Art Institute of Las Vegas

 

 
     
     
 
     
 

Aspiring Chef is Grand Prize Winner in the 2nd Annual Alouette® Recipe Contest

Student from The Art Institute of Dallas Takes Home Top Prize with His Innovative Foodservice Recipe

 Las Vegas, NV, December 5, 2006 – Last week, at the Culinary Institute of Las Vegas, a division of The Art Institute of Las Vegas, Matthew Crowe, from The Art Institute of Dallas, was announced the 2006 Alouette® Culinary Stars Recipe Contest winner and awarded $1,000 in cash awards for his winning appetizer recipe, Onion Fondue Cheesecake.  Matthew prepared his original recipe, incorporating both Alouette® Crème Fraiche and Alouette® Garlic & Herb Spread able Cheese for the assembled panel of Las Vegas media and chef judges including: Chef Les Kincaid of Les Kincaid Enterprises, Chef Bob O’Brien of Circus Circus, Chef Elizabeth Martinez of Your Chef, Elizabeth Foyt of Las Vegas Life Magazine, R.H. Duke of Vegas! Dining Out, and Mike Monahan and Joyce Kotnik of KVBC News 3.

“I like to create a little of everything; it all depends on whom I am creating for.  Some like it hot; others like it ‘lite.’  One must always remember that we are all different,” states Matthew on his cooking philosophy. ”I hope to open a restaurant that will be a training center as well as a great place for dinner.”

Matthew is currently both a student at The Art Institute and pastry chef at the Northwood Club in Dallas, TX. His family was a strong influence in his decision to become a chef. Having grown up in the mountains of Virginia, where he says there was not a lot of diversity of cuisine, Matthew vowed to “create a little of everything.”

Cachao Lett from The Art Institute of Atlanta won 2nd place, winning $750 in prizes with his Salmon Roulades appetizer, and Kat Keith from The Culinary Institute of Las Vegas took home the 3rd-place prize of $500 with her entrée, Alouette® Chicken and Mushrooms.  Both students used Alouette® Chevre.
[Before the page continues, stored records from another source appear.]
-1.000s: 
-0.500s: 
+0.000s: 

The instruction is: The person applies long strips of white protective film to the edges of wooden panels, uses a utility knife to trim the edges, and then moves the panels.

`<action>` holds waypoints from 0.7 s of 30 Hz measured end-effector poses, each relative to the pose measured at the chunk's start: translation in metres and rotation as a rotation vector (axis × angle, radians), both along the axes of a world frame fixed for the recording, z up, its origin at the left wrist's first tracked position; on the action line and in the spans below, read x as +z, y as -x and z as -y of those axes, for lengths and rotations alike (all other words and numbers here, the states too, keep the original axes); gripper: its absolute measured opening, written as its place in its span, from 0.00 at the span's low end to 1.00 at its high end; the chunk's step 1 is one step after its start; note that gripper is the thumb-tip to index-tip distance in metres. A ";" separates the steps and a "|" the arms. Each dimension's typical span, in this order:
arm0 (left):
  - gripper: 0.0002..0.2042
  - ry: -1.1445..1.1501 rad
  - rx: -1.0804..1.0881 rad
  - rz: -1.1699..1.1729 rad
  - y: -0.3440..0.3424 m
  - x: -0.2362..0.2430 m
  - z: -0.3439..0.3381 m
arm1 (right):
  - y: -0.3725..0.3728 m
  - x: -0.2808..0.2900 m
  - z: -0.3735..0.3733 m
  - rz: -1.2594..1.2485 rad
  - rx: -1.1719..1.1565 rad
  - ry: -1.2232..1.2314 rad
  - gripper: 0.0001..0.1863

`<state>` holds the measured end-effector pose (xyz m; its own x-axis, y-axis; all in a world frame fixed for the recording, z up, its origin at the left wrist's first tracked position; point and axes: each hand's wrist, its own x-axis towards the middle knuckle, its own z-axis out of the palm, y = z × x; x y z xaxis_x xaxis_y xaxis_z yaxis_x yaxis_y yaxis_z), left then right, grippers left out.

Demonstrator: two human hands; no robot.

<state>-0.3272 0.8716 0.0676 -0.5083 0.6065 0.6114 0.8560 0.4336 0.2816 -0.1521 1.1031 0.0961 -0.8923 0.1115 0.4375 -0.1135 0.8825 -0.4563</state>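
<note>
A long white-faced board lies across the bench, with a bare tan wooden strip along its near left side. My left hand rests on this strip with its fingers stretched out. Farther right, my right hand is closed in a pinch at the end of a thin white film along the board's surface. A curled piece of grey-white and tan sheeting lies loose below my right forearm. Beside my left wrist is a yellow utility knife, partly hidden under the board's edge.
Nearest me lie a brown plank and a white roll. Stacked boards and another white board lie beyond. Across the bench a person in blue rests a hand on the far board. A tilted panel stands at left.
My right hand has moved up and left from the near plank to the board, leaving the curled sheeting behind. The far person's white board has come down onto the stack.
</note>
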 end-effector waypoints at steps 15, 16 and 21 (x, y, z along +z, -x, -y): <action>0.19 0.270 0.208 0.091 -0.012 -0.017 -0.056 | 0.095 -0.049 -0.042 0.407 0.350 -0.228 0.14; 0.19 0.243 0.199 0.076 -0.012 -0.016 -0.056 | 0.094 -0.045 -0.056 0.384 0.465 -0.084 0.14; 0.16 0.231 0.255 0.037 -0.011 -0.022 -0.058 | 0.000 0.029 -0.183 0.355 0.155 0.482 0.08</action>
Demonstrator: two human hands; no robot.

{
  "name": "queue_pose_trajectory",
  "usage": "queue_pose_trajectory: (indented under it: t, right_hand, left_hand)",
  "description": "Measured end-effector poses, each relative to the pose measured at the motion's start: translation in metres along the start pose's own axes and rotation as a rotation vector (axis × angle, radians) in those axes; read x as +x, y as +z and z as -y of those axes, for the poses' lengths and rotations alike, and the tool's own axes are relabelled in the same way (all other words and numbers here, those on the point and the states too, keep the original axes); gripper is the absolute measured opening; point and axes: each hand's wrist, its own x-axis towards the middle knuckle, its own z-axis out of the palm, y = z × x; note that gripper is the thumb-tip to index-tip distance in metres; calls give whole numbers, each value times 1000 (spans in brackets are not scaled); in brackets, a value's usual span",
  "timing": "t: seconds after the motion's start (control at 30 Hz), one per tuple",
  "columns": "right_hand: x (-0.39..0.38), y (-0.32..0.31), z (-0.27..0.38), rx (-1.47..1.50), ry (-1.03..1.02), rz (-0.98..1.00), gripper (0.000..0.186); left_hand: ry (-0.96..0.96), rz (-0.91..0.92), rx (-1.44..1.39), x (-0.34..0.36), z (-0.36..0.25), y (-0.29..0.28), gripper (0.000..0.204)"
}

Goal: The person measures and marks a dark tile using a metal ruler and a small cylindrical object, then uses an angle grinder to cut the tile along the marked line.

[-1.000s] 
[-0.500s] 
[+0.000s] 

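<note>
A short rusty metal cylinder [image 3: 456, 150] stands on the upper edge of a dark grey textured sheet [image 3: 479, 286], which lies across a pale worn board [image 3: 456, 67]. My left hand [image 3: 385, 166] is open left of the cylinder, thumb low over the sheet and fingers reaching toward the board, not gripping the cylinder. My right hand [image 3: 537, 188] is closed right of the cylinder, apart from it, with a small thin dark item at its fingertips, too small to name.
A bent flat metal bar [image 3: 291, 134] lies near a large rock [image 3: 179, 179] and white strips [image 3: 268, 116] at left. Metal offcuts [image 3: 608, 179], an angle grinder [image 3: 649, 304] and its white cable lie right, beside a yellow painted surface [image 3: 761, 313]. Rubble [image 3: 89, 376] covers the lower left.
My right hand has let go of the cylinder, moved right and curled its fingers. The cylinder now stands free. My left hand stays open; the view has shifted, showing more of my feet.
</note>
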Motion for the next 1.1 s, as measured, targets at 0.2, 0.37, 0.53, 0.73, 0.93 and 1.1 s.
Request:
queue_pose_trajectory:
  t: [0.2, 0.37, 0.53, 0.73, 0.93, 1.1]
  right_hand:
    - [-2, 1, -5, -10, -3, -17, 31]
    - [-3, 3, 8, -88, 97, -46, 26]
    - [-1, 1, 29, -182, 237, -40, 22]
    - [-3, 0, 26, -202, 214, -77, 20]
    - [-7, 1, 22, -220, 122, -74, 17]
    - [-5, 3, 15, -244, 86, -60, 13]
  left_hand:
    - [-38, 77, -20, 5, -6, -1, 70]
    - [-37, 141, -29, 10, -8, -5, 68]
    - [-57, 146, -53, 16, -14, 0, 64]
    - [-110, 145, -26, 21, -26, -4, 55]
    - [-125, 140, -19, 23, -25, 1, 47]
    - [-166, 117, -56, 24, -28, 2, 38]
Other competing finalists were Meagan Leube from The Art Institute of Houston and Michael Pearson from The Illinois Institute of Art-Chicago.

In this year’s Alouette® Culinary Stars Recipe Contest each contestant was challenged to create an original foodservice recipe incorporating various Alouette® cheese products, including Alouette® Spinach & Artichoke and Alouette® Garlic & Herb Spreadable Cheese, Alouette® Chevre, Alouette® Crème de Brie® and Alouette® Crème Fraiche in appetizer, soup and entrée meal parts.  The five finalists from the Art Institute of Atlanta, The Art Institute of Dallas, The Art Institute of Houston, The Illinois Institute of Art-Chicago and The Culinary Institute of Las Vegas had each won $500 and first place in their local school competitions.  Each finalist was  awarded a trip to Las Vegas to prepare their recipes for the prestigious panel of judges for the chance to become the next Alouette® Culinary Star. Winning recipes were selected for their versatility, functional ease, taste and food presentation.

BC-USA launched the Alouette® Culinary Stars Recipe Contest in 2005 in an effort to support culinary institutions and up-and-coming chefs nationwide by offering cash awards for innovative recipe creations. 

About BC-USA, Inc.

BC-USA uses the highest-quality ingredients to produce some of the finest specialty cheeses and dairy products in the United States.  Crafted under the strict supervision of master cheese makers, BC-USA specialty cheeses consistently deliver great taste and texture, and the finest quality for high recipe performance. Innovation, commitment to quality and consistency characterize our service to our valued customers.  BC-USA markets such well-known brands as Alouette®, Montrachet® and Saladena®.

About The Art Institutes

The Art Institutes (www.artinstitutes.edu), with 32 educational institutions located throughout North America, provide an important source of design, media arts, fashion and culinary arts professionals.